RNA interference (RNAi) is an endogenous post-transcriptional gene regulatory mechanism, where non-coding, double-stranded RNA molecules interfere with the expression of certain genes in order to silence it. Since its discovery, this phenomenon has evolved as powerful technology to diagnose and treat diseases at cellular and molecular levels. With a lot of attention, short interfering RNA (siRNA) therapeutics has brought a great hope for treatment of various undruggable diseases, including genetic diseases, cancer, and resistant viral infections.

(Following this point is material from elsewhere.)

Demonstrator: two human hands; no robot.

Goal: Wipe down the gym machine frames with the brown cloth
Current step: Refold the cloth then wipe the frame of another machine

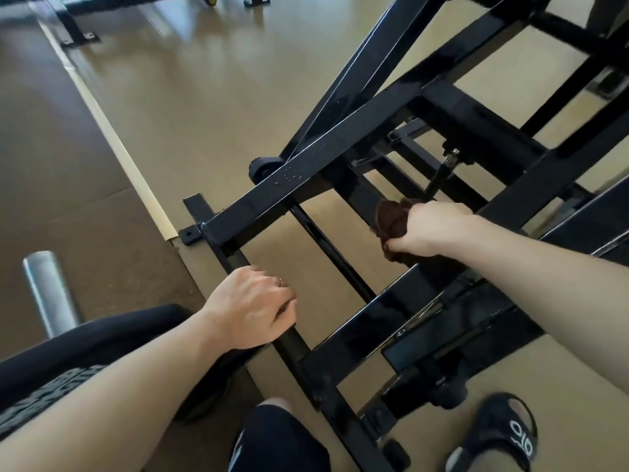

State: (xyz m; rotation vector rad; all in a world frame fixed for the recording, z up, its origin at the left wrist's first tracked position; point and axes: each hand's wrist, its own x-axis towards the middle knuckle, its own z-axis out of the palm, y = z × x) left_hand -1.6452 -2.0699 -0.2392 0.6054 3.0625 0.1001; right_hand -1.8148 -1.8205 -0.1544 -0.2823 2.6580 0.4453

However, the challenge of their systemic delivery and on how they are integrated to exhibit the desired properties and functions remains a key bottleneck for realizing its full potential. Nanoparticles are currently well known to exhibit a number of unique properties that could be strategically tailored into new advanced siRNA delivery systems. This review summarizes the various nanoparticulate systems developed so far in the literature for systemic delivery of siRNA, which include silica and silicon-based nanoparticles, metal and metal oxides nanoparticles, carbon nanotubes, graphene, dendrimers, polymers, cyclodextrins, lipids, hydrogels, and semiconductor nanocrystals. Challenges and barriers to the delivery of siRNA and the role of different nanoparticles to surmount these challenges are also included in the review.
- RNA interference
- Small interfering RNA
ASJC Scopus subject areas
- Medicine (miscellaneous)
- Pharmacology, Toxicology and Pharmaceutics (miscellaneous)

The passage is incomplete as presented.